3, Vsftpd server configuration

Vsftpd there are three main configuration file:




Before the proposed changes cp command to back up three files, modify the need to restart the vsftpd service after the completion of the settings to take effect.

(A) anonymous user access configuration

1. Start FTP server can be landed

Anonymous user in text mode, use the user name ftp, password is ftp, to log in; if it is a tool to anonymous FTP login, the user name and password are: anonymous. By default, anonymous users can access and download, but can not upload, delete, create directory, execute files and other operations

Local users can log in and leave the home directory to another directory have access to, and upload and download in the case of rights allowed to write local user file /etc/vsftpd.ftpusers the prohibition login.

2. To allow anonymous users to upload files

/Etc/vsftpd/vsftpd.conf need to modify the file, the following two before the # removed.

anon_upload_enable = YES

anon_mkdir_write_enable = YES

Restart vsftpd service.

3. Only allow anonymous users to access

Refers to a local account access, modify the /etc/vsftpd/vsftpd.conf file, remove the following two #. Local_enable = YES

Write_enable = YES

Restart the VSFTPD service.

4. Set the welcome information

Modify /etc/vsftpd/vsftpd.conf file


***** is the welcome information for settings.

Restart the VSFTPD service.

5. Set the maximum transmission rate

Modify /etc/vsftpd/vsftpd.conf file

Setting the maximum transfer rate of anonymous users is 20kbps, and should add the following statement:

Anon_max_rate = 20000

Setting the maximum transfer rate of the local account to 1Mbps, add the following statement:

LOCAL_MAX_RATE = 1000000

6. Set the maximum number of servers and maximum number of users

Modify /etc/vsftpd/vsftpd.conf file

Setting up the server to 99, you should add the following statement:


Set the maximum number of connections in the same period of the user, you should add the following statement:


7. Host anonymous access servers for some IP segments

Modify the vsftpd.conf file, confirm that there is a statement:


Modify the /etc/hosts.allow file, add 1 line command:

vsftpd: deny

Indicates that the host access to the IP is to access the FTP server.

Restart the VSFTPD service.

8. Transfer data with ASCII method

Modify the /etc/vsftpd/vsftpd.conf file,



Restart the VSFTPD service.

9. Set the data transfer interrupt interval

Modify the /etc/vsftpd/vsftpd.conf file,


Indicates that the idle session time is 600 seconds.

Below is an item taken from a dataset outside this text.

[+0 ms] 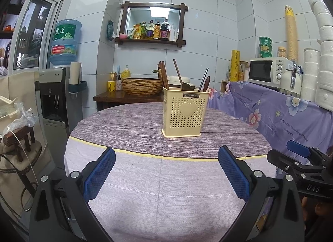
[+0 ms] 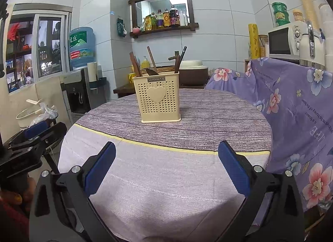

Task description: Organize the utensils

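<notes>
The cream utensil holder [image 1: 182, 112] with chopsticks [image 1: 163, 74] and spoons inside stands upright on the far half of my round table [image 1: 145, 179], and I've got left gripper [image 1: 166, 171] and right gripper [image 2: 166, 167] both spread wide, empty, well short of it.

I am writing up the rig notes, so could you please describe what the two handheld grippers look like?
Both match: the left gripper and right gripper have black plastic frames, silver screw heads and two fingers faced with blue textured pads. The left wrist view shows white "DAS" lettering on the right gripper's body.
</notes>
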The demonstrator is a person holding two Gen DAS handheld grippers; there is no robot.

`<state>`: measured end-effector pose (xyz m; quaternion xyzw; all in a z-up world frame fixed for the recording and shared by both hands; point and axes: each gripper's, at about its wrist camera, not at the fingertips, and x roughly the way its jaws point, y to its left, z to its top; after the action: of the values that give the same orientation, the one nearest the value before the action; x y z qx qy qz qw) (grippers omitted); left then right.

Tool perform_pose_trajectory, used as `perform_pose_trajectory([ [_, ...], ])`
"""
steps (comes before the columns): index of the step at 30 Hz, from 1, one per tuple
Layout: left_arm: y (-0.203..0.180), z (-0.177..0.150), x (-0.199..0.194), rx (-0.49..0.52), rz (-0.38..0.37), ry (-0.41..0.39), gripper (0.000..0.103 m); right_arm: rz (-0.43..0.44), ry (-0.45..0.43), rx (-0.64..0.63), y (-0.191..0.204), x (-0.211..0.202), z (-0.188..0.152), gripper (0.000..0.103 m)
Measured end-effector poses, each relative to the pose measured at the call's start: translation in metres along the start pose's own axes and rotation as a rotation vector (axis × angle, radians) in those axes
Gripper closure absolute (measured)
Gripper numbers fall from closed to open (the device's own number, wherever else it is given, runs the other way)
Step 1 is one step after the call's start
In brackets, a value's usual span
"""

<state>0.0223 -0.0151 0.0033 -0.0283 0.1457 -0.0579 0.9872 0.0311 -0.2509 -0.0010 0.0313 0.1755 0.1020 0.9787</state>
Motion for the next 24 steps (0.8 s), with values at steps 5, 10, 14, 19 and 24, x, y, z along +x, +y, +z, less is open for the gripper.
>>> perform_pose_trajectory([
  [5, 0.002, 0.000, 0.001, -0.004, 0.004, 0.004, 0.005, 0.001, 0.005, 0.001, 0.001, 0.001, -0.003, 0.006],
  [10, 0.003, 0.001, 0.005, -0.010, 0.016, 0.015, 0.005, 0.002, 0.013, 0.003, 0.002, 0.002, -0.006, 0.006],
  [14, 0.006, 0.002, 0.007, -0.016, 0.038, 0.018, 0.005, 0.002, 0.019, 0.004, 0.002, 0.003, -0.007, 0.006],
  [19, 0.012, 0.002, 0.008, -0.038, 0.041, 0.031, 0.005, 0.002, 0.022, 0.004, 0.002, 0.003, -0.006, 0.006],
  [24, 0.015, 0.003, 0.006, -0.030, 0.055, 0.019, 0.005, 0.002, 0.025, 0.002, 0.002, 0.004, -0.006, 0.006],
])
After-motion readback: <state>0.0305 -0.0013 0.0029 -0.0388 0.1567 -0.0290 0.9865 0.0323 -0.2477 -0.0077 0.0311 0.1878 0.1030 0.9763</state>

Data_connection_timeout = 120

Indicates that the data connection timeout is 120 seconds.

Restart the VSFTPD service.

(2) Local users access configuration

1. Use the user list to access control

Modify the /etc/vsftpd/vsftpd.conf file, set the following statement:

UserList_enable = NO

The user in the vsftpd.ftpuser file will be disabled from accessing the FTP server.

UserList_enable = YES

UserList_Deny = NO

Indicates that only users in the vsftpd.user_list file are allowed to access the FTP server.

UserList_enable = YES

UserList_deny = YES

It indicates that users in vsftpd.ftpuser and vsftpd.user_list files cannot access the FTP server.

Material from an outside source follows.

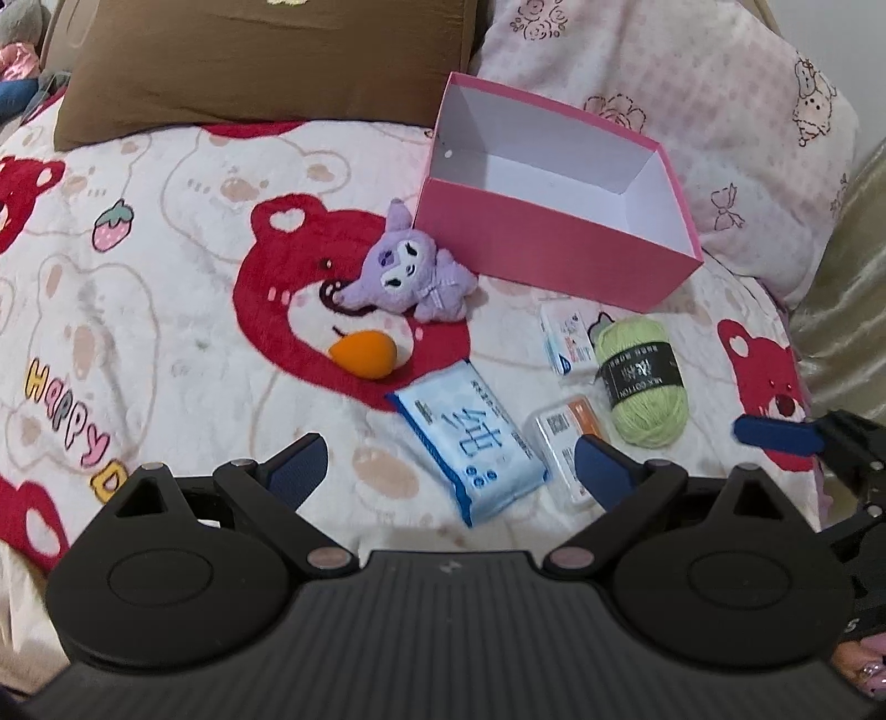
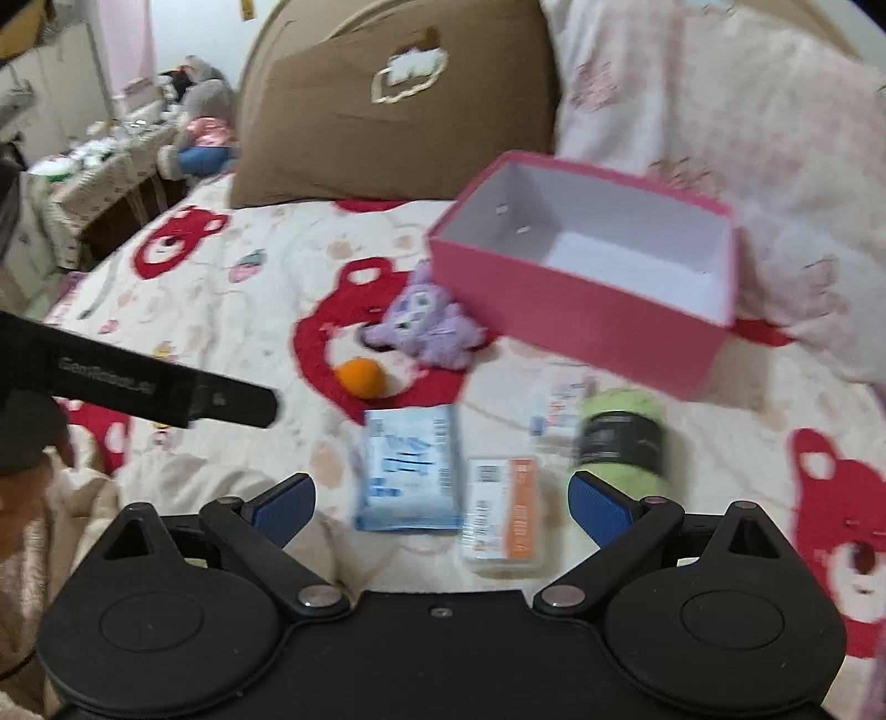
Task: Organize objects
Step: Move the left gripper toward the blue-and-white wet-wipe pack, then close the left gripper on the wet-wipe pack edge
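Both grippers, left [image 1: 448, 471] and right [image 2: 440, 501], are hovering with fingers spread wide, gripping nothing. Plush toy [image 1: 412, 277], tissue pack [image 1: 470, 437] and yarn [image 1: 642, 382] are lying mid-bed beside the pink box [image 1: 554, 243].

1. A bed fills both views, covered by a cream blanket [image 1: 166, 232] printed with red bears and strawberries
2. A brown pillow [image 1: 260, 61] and a pale pink patterned pillow [image 1: 692, 94] lie at its head
3. Left of the bed in the right wrist view, blurred, a cluttered side table [image 2: 94, 183] holds soft toys, near a white wall [image 2: 183, 27]
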`<state>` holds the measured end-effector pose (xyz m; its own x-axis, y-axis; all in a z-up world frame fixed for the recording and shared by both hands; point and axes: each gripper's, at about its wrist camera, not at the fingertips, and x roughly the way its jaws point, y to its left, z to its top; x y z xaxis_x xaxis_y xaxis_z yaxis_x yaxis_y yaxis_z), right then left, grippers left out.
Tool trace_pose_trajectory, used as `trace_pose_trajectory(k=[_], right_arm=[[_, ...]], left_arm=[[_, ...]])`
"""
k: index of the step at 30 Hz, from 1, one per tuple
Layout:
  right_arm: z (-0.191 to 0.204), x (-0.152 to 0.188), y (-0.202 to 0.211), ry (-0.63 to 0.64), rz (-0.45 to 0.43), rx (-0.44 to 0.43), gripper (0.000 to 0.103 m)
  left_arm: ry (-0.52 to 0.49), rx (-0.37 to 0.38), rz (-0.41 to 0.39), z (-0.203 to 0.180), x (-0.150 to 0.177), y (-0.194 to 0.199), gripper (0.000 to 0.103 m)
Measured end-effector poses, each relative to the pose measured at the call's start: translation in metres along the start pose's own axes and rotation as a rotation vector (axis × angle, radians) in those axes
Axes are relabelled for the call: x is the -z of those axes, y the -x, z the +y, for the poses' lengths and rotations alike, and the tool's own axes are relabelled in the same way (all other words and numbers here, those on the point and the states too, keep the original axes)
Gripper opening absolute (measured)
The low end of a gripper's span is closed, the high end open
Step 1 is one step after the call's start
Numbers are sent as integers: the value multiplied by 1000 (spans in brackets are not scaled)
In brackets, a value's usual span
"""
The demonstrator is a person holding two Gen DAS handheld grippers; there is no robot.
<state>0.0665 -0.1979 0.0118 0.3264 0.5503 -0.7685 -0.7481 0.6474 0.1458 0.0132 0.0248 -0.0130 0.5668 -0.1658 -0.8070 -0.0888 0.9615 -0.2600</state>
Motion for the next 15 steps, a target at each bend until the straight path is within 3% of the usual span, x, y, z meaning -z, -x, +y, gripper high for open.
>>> trace_pose_trajectory(k=[8, 12, 15], right_arm=[[8, 4, -48, 82, 6, -95, 99], [2, 11, -70, 69, -14, -216, 99], [-1, 15, -82, 40, -33, -240, 95]], left_arm=[[23, -23, 35, 4, 1, -45, 95], [52, 30, 58, 13, 6, -63, 83], [82, 42, 54, 18, 10, -72, 77]])
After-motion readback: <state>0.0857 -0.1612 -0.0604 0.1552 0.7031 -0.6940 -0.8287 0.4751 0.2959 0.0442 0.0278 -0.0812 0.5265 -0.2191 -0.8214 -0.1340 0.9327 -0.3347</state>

2. Restrict access to user directory

Modify /etc/vsftpd/vsftpd.conf file

chroot_local_user = yes

Indicates that other directories or files other than your own directory cannot be accessed after logging in.

3. Modify the default port

The default port of the FTP server is 21, if you need to modify the port, modify the /etc/vsftpdpd/vsftpd.conf file, the following statement:

Listen_Port = 4444

Indicates that the port number of the FTP server is 4444 and should be as larger than 4000.

VSFTPD Log in to 530 login incorrect error with root users

There is a directory in the etc / pam.d / vsftpd pointing to ETC / VSFTPD / FPTUSERS

You can delete root inside.

The ROOT user has upload the authority, but also off the system’s firewall, but the FTP connection still appears “500 OOPS: Cannot Change Directory: / root” error, how to solve it?


1. View SELinux status:

Sestatus -b | grep ftp exactly, just viewed the status of FTP.

2, can be seen in the results of the appearance



such as. We can now set it to ON now.

3, setsebool -p ftpd_disable_trans on or setsebool -p ftp_home_dir on4, restart vsftpd: service vsftpd restart

5, slowly enjoy the fun of FTP.

VSFTPD login error problem: 500 OOps: Cannot Change Directory: / root

You can use a FTP client to try to log in on Windows. This time I usually report a mistake.

Invalid user rights error

Delete root and user_list in FTPUSER

It is best to turn off Linux’s firewall: ChkConfig iptables OFF

Then log in again

500 OOOPS: Cannot Change Directory: / root


1. View SELinux status:

Sestatus -b | GREP FTP

2, can be seen in the results of the appearance



such as. We can now set it to ON now.

3, setsebool -p ftpd_disable_trans on or setsebool -p ftp_home_dir on

4, restart vsftpd: service vsftpd restart

Boot default VSFTP service starts automatically:

Turn off the firewall permanently or turn off

ChkConfig iptables on

ChkConfig iptables OFF

Method 1: (Common, convenient)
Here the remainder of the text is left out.